On April 21, 2017, the Company entered into a Loan and Security Agreement with a new lender. The Loan and Security Agreement in the amount of $20.4 million was used to repay the Syndicated Credit Facility, bears interest at a rate of 12.75% and has a term of 12 months with an option to extend for an additional 12 months at the satisfaction of the lender. The Loan and Security Agreement is serviced by six months of interest only payments, followed by six months of blended principal and interest payments. The Loan and Security Agreement does not require quantitative financial covenants, but imposes restrictions on the Loan’s collateral, being the property and equipment of the Company.

The Company issued the lender 3,651,501 share purchase warrants. Each warrant entitles the lender to acquire one common shares in the Company at an exercise price of $0.25 per warrant. The warrants expire 90 days after the term of the loan, July 21, 2019. The warrants fair value of $300 was recorded as a transaction cost of the loan and will be expensed over the term of the loan.

Operating loan facility:

On May 10, 2017, the Company signed a $1 million operating loan agreement bearing interest at a rate of prime plus 3.3% and secured by the Company’s accounts receivables and restricted cash. The operating loan facility requires that the Company’s current ratio does not fall below 1.50:1.00 and effective September 30, 2017, the debt service coverage ratio not be less than 1.50:1.00, calculated in accordance with the formula set forth in the agreement. As at June 30, 2017 the Company’s current ratio, as defined to exclude the loan facility, was 3.7:1.00.

OUTLOOK

The improved demand for drilling services and ancillary equipment in the second quarter of 2017 compared to the same quarter in 2016 resulted in Zedcor’s revenue increasing 60% year over year. Improvements in commodity prices and industry activity levels in the quarter allowed the company to increase pricing while experiencing stronger demand for rental assets compared to the prior year.

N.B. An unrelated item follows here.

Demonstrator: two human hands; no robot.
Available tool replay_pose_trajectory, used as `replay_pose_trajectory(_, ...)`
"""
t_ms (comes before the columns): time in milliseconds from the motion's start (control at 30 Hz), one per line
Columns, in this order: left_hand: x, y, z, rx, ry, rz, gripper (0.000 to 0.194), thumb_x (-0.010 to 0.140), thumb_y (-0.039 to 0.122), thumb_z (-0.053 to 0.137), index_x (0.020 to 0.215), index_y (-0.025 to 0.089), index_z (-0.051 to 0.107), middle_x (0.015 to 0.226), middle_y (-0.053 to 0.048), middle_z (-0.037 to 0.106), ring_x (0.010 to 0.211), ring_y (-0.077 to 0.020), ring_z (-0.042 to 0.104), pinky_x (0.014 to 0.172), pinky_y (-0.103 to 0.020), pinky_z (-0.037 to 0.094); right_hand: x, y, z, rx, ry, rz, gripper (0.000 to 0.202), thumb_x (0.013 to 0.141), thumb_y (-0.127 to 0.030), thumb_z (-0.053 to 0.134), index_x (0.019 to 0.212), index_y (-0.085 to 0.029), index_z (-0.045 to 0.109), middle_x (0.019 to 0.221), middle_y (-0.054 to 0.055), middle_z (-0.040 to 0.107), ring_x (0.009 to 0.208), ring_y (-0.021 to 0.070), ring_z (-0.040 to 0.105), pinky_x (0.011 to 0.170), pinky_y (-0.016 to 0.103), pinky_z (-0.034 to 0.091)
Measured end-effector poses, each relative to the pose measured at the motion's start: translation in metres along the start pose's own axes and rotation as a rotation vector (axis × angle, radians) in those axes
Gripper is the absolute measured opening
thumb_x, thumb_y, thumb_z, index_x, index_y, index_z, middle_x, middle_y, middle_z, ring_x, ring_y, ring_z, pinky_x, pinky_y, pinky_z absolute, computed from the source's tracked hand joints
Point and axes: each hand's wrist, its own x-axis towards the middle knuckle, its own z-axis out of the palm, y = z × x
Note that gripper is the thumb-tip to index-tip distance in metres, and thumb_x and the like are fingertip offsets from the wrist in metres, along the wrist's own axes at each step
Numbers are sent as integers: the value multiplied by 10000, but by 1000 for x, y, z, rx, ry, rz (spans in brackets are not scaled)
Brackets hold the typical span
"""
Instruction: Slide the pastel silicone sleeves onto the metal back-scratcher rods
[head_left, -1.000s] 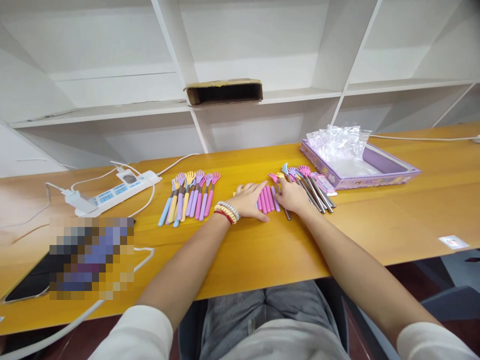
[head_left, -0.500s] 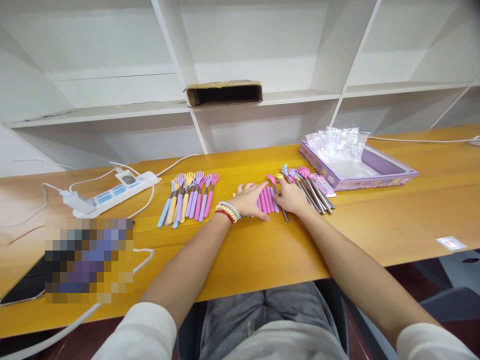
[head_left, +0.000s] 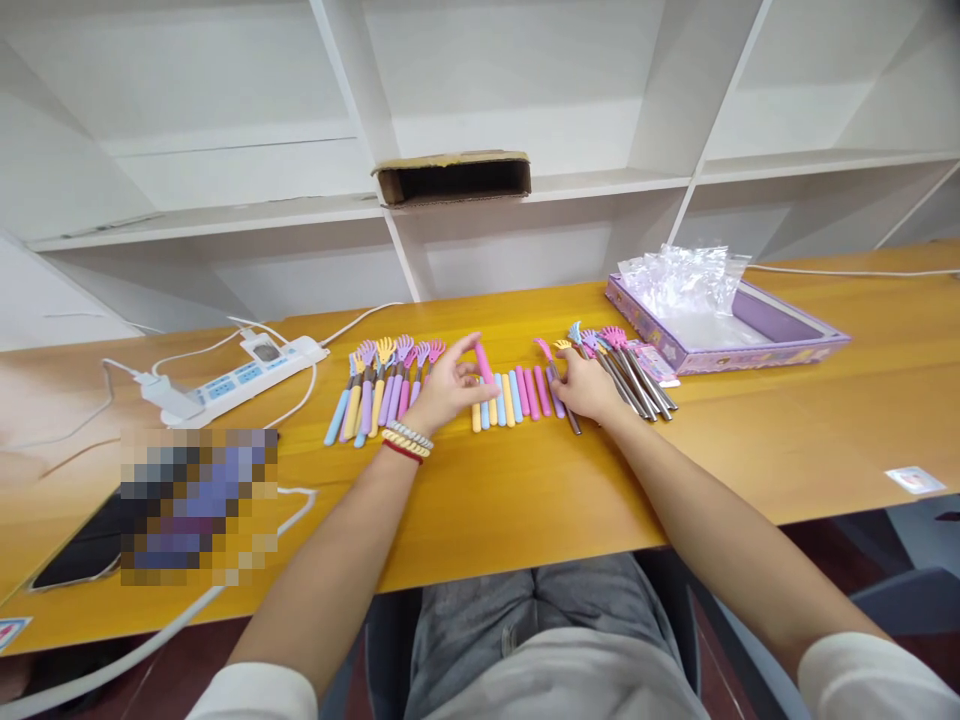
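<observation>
My left hand [head_left: 442, 392] is raised a little over the table, its thumb and fingers closed on a pink handle [head_left: 484, 362]. Under and right of it lies a row of loose handles [head_left: 523, 392] in yellow, blue, pink and purple. My right hand [head_left: 586, 386] pinches a metal-shafted back scratcher [head_left: 573, 422] with a pink claw head, at the row's right end. Beside that hand, several bare metal back scratchers [head_left: 637, 388] lie fanned out. Left of my left hand, several back scratchers with coloured handles [head_left: 352, 412] lie in a group, partly covered by the hand.
A purple box [head_left: 765, 357] with clear plastic bags [head_left: 690, 285] stands at the back right. A white power strip [head_left: 247, 380] with cables and a black phone [head_left: 79, 545] lie on the left. A cardboard box [head_left: 454, 180] sits on the shelf behind.
My left hand has moved left and up off the row, now with a pink handle in its fingers, uncovering the loose handles. My right hand stays at the back scratcher.
</observation>
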Motion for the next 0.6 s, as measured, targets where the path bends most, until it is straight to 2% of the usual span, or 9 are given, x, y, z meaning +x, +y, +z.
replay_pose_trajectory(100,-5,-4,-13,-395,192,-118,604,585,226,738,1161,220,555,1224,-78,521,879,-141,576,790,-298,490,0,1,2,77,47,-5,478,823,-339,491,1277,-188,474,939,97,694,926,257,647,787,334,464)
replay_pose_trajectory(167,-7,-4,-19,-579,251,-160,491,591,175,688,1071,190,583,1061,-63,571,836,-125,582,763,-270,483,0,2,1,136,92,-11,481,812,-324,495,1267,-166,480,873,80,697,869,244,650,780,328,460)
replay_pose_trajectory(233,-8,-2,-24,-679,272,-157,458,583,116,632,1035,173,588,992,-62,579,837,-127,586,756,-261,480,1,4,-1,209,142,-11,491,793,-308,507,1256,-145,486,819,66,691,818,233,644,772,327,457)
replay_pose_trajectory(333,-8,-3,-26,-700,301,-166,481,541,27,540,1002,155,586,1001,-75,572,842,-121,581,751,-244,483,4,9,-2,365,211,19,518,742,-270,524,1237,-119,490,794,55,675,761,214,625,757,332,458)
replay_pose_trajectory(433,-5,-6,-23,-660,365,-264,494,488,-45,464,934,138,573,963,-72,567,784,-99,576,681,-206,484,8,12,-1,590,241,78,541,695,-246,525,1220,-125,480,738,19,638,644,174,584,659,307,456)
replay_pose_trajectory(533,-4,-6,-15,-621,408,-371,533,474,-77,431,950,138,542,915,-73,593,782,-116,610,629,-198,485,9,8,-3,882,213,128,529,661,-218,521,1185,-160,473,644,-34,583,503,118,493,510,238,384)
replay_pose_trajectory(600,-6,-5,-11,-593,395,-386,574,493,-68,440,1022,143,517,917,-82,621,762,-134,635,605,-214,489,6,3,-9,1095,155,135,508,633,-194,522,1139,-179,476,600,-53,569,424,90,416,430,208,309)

Although there continues to be volatility in oil prices with pricing not able to exceed US$50 per barrel for a sustained period of time, current industry conditions indicate activity levels in the third quarter of 2017 should continue to remain strong compared to the prior year.

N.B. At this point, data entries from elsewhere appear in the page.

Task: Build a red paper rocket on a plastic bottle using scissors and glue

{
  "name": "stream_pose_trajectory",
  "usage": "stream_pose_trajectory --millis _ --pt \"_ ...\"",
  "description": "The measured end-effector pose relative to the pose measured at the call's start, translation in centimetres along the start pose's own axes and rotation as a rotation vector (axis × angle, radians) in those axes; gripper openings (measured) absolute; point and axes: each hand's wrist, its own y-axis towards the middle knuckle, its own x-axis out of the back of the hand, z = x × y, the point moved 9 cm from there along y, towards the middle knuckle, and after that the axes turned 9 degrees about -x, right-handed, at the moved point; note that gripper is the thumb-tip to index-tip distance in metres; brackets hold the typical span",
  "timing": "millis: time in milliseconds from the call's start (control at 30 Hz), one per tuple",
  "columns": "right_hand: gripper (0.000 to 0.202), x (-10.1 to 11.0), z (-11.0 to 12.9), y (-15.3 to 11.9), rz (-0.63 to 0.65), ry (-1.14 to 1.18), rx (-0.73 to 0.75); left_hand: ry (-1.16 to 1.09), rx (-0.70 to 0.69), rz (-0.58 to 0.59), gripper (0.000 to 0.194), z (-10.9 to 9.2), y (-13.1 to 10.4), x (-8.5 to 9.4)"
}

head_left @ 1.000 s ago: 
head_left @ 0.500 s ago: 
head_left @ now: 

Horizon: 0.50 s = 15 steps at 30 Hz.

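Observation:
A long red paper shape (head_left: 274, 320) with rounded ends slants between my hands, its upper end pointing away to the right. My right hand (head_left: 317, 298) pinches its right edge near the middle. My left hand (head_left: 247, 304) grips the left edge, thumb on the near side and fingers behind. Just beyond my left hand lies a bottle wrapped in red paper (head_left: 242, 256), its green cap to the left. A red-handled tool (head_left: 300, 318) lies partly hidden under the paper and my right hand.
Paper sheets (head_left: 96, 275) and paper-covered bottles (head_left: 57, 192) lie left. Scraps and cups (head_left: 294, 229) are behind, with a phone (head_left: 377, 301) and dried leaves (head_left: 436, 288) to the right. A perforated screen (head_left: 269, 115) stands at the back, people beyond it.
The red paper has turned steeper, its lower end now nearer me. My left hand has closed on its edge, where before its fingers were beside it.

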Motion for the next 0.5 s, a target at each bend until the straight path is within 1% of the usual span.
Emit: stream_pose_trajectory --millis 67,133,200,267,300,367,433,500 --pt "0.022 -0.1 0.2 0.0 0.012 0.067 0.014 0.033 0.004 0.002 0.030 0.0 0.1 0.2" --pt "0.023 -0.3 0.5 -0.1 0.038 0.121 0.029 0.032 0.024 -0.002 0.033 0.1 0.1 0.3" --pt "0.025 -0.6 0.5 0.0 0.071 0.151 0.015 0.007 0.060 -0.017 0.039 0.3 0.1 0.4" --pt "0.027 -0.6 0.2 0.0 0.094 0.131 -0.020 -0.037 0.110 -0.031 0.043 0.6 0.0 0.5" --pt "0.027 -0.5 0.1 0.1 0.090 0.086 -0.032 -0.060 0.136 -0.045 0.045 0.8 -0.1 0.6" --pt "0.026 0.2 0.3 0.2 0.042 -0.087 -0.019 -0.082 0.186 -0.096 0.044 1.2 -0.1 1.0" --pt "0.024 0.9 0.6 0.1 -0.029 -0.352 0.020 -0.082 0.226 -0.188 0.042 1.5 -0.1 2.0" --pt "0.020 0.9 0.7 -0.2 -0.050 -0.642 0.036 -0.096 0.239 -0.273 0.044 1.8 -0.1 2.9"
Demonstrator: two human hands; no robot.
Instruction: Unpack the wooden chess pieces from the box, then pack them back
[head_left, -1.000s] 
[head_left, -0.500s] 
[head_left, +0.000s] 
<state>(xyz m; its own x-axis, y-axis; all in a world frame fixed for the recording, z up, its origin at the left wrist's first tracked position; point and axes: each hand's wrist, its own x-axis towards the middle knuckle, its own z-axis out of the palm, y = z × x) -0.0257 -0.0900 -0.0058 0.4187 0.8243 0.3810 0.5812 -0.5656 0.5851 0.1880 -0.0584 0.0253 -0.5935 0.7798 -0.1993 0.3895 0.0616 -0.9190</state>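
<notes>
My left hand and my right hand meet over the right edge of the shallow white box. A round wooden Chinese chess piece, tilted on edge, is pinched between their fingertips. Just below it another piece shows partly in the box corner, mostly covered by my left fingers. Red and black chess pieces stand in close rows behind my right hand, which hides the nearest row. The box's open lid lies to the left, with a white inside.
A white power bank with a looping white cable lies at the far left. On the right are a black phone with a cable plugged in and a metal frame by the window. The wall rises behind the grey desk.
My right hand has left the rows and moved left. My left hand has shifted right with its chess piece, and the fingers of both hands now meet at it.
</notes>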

The Company is experiencing strong demand for certain configurations of wellsite accommodations that are preferred by customers. This increase in demand is commensurate with the increase in drilling activity in Western Canada.

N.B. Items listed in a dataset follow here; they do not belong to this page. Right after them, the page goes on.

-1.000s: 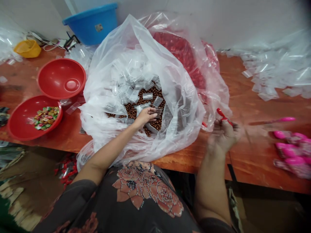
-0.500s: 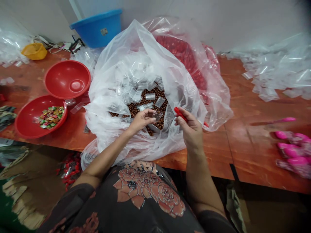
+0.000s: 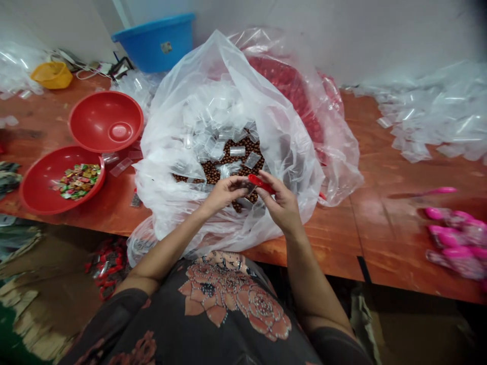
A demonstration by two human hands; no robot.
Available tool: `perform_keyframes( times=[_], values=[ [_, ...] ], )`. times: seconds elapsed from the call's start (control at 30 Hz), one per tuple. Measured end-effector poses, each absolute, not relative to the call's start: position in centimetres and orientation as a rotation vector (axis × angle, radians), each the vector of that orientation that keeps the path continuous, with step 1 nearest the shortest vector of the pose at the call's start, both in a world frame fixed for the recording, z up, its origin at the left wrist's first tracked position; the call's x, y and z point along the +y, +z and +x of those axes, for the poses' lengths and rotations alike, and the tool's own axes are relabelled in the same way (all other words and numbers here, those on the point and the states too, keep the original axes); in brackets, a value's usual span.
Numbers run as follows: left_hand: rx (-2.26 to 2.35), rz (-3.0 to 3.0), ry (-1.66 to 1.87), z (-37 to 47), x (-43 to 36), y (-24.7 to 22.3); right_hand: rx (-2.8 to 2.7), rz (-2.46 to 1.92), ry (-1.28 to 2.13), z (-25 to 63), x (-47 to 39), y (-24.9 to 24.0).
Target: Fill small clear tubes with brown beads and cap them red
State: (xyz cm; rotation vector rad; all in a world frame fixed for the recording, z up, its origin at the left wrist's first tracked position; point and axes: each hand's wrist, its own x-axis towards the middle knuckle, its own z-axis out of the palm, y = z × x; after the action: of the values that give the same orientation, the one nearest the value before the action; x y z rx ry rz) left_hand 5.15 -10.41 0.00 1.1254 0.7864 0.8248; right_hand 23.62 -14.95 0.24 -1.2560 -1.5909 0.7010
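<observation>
Along the worktop's (image 3: 384, 238) near edge, held a red piece (image 3: 263, 184) between the right hand's (image 3: 283, 203) thumb and fingers, long axis slanting away and leftward to the left hand (image 3: 226, 192). Pinched a clear piece (image 3: 250, 188), mostly hidden, in the left, just beside the red piece's left end; could not tell whether touching. Had both over the bag (image 3: 297, 162), above beads (image 3: 210, 174) and tubes (image 3: 238, 151). Had bowls (image 3: 97, 121) leftward, pink packs (image 3: 458, 235) rightward by that near edge.
</observation>
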Motion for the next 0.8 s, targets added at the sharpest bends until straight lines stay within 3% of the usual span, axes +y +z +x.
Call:
perform_keyframes(
  times=[0.17,0.33,0.57,0.8],
  values=[
    [0.841,1.312,0.789,4.6,-10.8,0.9,-1.238,-1.143,0.996,23.7,-14.8,0.0],
    [0.867,1.430,0.691,4.8,-11.7,1.0,-1.194,-1.103,1.037,23.6,-14.8,-0.1],
    [0.882,1.526,0.757,5.2,-12.2,1.1,-1.734,-1.144,0.692,24.0,-15.3,-0.3],
    [0.835,1.543,0.755,5.4,-12.3,1.1,-1.839,-1.159,0.507,23.4,-15.9,-0.2]
  ],
)
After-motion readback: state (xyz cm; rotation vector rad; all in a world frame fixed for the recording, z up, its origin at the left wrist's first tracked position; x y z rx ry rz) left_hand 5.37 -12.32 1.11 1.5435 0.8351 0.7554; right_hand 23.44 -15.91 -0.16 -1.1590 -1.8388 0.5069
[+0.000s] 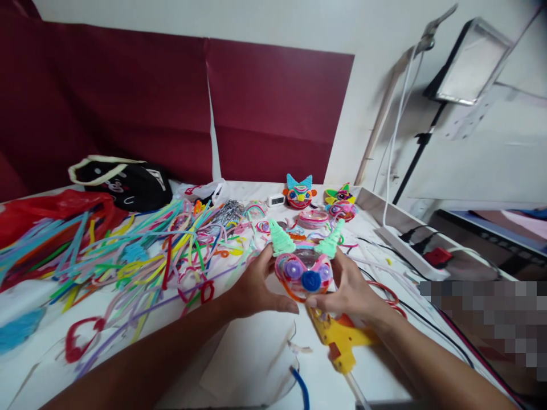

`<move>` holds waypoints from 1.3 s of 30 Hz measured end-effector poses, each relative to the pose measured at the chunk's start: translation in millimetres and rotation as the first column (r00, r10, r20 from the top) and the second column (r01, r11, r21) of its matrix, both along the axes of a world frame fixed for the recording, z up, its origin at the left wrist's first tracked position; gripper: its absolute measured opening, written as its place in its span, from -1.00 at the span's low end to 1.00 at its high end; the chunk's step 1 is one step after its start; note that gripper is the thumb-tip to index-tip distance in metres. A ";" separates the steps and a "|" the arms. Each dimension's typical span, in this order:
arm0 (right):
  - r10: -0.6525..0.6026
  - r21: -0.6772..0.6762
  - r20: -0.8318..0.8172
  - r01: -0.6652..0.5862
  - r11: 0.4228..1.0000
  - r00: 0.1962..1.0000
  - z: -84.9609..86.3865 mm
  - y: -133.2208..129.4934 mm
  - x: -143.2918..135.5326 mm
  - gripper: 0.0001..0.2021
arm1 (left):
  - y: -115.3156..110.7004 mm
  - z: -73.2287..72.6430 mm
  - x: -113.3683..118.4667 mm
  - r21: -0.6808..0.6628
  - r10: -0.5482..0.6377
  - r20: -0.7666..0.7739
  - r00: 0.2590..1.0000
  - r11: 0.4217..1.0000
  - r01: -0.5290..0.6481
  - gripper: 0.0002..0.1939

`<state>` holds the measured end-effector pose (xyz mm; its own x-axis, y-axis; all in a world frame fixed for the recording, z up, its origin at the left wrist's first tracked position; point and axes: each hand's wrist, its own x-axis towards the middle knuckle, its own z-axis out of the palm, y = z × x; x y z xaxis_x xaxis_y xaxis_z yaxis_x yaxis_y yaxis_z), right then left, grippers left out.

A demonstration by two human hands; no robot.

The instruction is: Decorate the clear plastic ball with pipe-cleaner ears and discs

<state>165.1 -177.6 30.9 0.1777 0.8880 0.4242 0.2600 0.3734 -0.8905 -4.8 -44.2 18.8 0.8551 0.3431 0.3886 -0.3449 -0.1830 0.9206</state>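
Observation:
Between my two hands, above the front of the table, is a pipe-cleaner animal head (304, 270) with mint-green ears, purple eyes and a blue nose. My left hand (258, 285) grips its left side, the thumb along the lower edge. On the other side my right hand (352, 285) is wrapped round it, its thumb near the bottom under the nose. The fingers behind the head are partly hidden. A yellow glue gun (342, 339) lies just below my right hand, with a glue stick out of its back end. A blue pipe cleaner (301, 387) lies near the front edge.
Loose pipe cleaners (171, 250) cover the left side. Finished heads, one with blue ears (299, 191), stand at the back by a small digital clock (276, 200). A black bag (123, 182) sits back left. A power strip (412, 253) and cables run along the right.

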 end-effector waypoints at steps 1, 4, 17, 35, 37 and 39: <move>0.001 0.006 0.011 -0.001 1.000 1.000 0.6 0.7 -0.6 -0.18 | -0.5 -0.2 0.1 -0.024 0.001 -0.003 1.000 1.000 -0.001 0.00; -0.002 0.015 0.041 0.001 1.000 0.999 4.3 2.5 -2.3 -0.21 | -2.1 -0.6 0.3 -0.078 0.005 -0.005 1.000 0.997 -0.005 -0.01; 0.065 0.024 0.001 -0.065 0.998 0.998 14.0 14.1 -5.0 -0.25 | -0.7 -0.8 1.4 -0.131 0.065 0.074 0.995 0.990 -0.055 -0.08; -0.032 0.027 0.104 0.029 0.999 0.994 3.3 18.5 1.6 -0.28 | -3.2 -1.4 3.1 -0.180 0.122 -0.003 0.992 0.976 -0.121 -0.18; -0.037 0.030 0.113 0.033 0.999 0.993 1.1 19.3 2.5 -0.29 | -3.0 -2.5 3.2 -0.178 0.126 -0.003 0.992 0.976 -0.124 -0.17; -0.038 0.034 0.118 0.034 0.999 0.992 -0.7 19.9 3.1 -0.29 | -2.5 -4.4 3.6 -0.176 0.120 -0.004 0.993 0.977 -0.118 -0.15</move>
<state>168.3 -157.7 30.1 0.1564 0.8678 0.4717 0.3767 0.3891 -0.8407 -1.2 -46.7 14.4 0.8017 0.5056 0.3188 -0.3366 -0.0589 0.9398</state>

Surface equipment, primarily being tanks and other support equipment, is also seeing an increase in utilization through the third quarter of 2017, as many customers proceed with completions efforts on previously drilled wells.

Through the restructuring efforts over the past year, including significant reductions in headcount at the executive level and reductions in associated discretionary spending, the Company now has an operating structure that can support the full utilization of the existing rental asset base. This structure, coupled with superior operational performance, service quality and a best-in-class equipment rental fleet are instrumental to maintaining and growing market share.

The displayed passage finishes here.